* TASK DIRECTIONS: Set down each line of the data below exactly.

* DATA SEGMENT:
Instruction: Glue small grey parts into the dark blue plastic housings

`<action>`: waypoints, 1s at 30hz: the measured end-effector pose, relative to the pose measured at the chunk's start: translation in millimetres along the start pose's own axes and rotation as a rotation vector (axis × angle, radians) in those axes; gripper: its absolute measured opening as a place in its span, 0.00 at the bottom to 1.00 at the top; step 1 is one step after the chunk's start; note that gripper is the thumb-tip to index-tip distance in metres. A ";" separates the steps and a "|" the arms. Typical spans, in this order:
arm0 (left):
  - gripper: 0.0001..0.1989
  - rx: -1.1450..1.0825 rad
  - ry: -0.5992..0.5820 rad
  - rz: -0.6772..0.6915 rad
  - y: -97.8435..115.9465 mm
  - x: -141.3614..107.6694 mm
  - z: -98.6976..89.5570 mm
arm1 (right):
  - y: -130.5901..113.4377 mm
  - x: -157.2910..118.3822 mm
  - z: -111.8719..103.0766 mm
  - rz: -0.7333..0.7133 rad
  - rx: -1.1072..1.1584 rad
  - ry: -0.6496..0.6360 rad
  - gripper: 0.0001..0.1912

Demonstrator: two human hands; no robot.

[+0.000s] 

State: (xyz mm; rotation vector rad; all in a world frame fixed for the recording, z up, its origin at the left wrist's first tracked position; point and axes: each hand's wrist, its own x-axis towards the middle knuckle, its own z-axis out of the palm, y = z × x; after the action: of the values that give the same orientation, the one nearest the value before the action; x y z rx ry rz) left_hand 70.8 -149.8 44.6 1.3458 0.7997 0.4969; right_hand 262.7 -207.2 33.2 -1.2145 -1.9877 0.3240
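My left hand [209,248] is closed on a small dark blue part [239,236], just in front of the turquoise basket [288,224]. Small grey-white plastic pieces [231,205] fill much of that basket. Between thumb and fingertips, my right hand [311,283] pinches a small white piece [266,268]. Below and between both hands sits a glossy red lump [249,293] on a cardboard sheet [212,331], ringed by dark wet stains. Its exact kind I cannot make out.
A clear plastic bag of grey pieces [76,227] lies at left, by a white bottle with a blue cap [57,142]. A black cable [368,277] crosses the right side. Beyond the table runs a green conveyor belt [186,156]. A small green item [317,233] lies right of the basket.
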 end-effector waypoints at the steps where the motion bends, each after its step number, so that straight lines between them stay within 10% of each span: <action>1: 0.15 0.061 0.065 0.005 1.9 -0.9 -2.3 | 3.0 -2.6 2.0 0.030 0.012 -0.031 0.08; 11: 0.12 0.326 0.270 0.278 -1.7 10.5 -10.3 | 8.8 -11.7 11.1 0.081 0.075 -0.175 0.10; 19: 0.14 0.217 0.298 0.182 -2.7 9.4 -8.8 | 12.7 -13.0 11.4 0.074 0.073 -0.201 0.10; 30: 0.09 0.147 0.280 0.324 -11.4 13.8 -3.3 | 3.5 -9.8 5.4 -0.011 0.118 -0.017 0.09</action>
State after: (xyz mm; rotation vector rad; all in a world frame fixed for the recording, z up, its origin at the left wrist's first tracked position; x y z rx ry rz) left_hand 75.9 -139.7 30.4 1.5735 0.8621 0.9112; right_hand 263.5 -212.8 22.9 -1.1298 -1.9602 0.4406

* WRITTEN RESPONSE:
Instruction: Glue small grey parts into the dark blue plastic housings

`<action>`: waypoints, 1s at 30hz: the measured end-effector pose, relative to the pose measured at the chunk's start: translation in millimetres along the start pose's own axes and rotation as a rotation vector (axis × angle, radians) in those axes; gripper: its absolute measured opening as a place in its span, 0.00 at the bottom to 1.00 at the top; step 1 is one step after the chunk's start; note that gripper is the thumb-tip to index-tip distance in metres. A ";" separates the steps and a "|" the arms. Typical spans, in this order:
arm0 (left):
  - gripper: 0.0001..0.1989
  - rx: -1.1450..1.0825 rad
  - ry: -0.5992..0.5820 rad
  - rz: -0.6772..0.6915 rad
  - y: -97.8435..115.9465 mm
  - x: -141.3614..107.6694 mm
  - z: -98.6976..89.5570 mm
arm1 (right):
  - y: -130.5901..113.4377 mm
  - x: -157.2910..118.3822 mm
  - z: -111.8719..103.0766 mm
  - rz: -0.7333..0.7133 rad
  - rx: -1.1072..1.1584 rad
  - ry: -0.6496..0.6360 rad
  - gripper: 0.0001..0.1912

Demonstrator: two human hands; no robot.

[+0.000s] 

State: (xyz mm; rotation vector rad; all in a world frame fixed for the recording, z up, its origin at the left wrist's first tracked position; point and axes: each hand's wrist, its own x-axis towards the middle knuckle, its own z-axis out of the palm, y = z × x; after the action: of the values that give the same orientation, the one nearest the value before the action; x y z rx ry rz) left_hand 70.8 -149.8 44.6 1.3458 0.7997 0.4969; right_hand 262.7 -207.2 33.2 -1.2145 -1.9877 0.3240
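My left hand [209,248] is closed on a small dark blue part [239,236], just in front of the turquoise basket [288,224]. Small grey-white plastic pieces [231,205] fill much of that basket. Between thumb and fingertips, my right hand [311,283] pinches a small white piece [266,268]. Below and between both hands sits a glossy red lump [249,293] on a cardboard sheet [212,331], ringed by dark wet stains. Its exact kind I cannot make out.
A clear plastic bag of grey pieces [76,227] lies at left, by a white bottle with a blue cap [57,142]. A black cable [368,277] crosses the right side. Beyond the table runs a green conveyor belt [186,156]. A small green item [317,233] lies right of the basket.
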 end-effector waypoints at the steps where the motion bends, each after its step number, so that straight lines between them stay within 10% of each span: <action>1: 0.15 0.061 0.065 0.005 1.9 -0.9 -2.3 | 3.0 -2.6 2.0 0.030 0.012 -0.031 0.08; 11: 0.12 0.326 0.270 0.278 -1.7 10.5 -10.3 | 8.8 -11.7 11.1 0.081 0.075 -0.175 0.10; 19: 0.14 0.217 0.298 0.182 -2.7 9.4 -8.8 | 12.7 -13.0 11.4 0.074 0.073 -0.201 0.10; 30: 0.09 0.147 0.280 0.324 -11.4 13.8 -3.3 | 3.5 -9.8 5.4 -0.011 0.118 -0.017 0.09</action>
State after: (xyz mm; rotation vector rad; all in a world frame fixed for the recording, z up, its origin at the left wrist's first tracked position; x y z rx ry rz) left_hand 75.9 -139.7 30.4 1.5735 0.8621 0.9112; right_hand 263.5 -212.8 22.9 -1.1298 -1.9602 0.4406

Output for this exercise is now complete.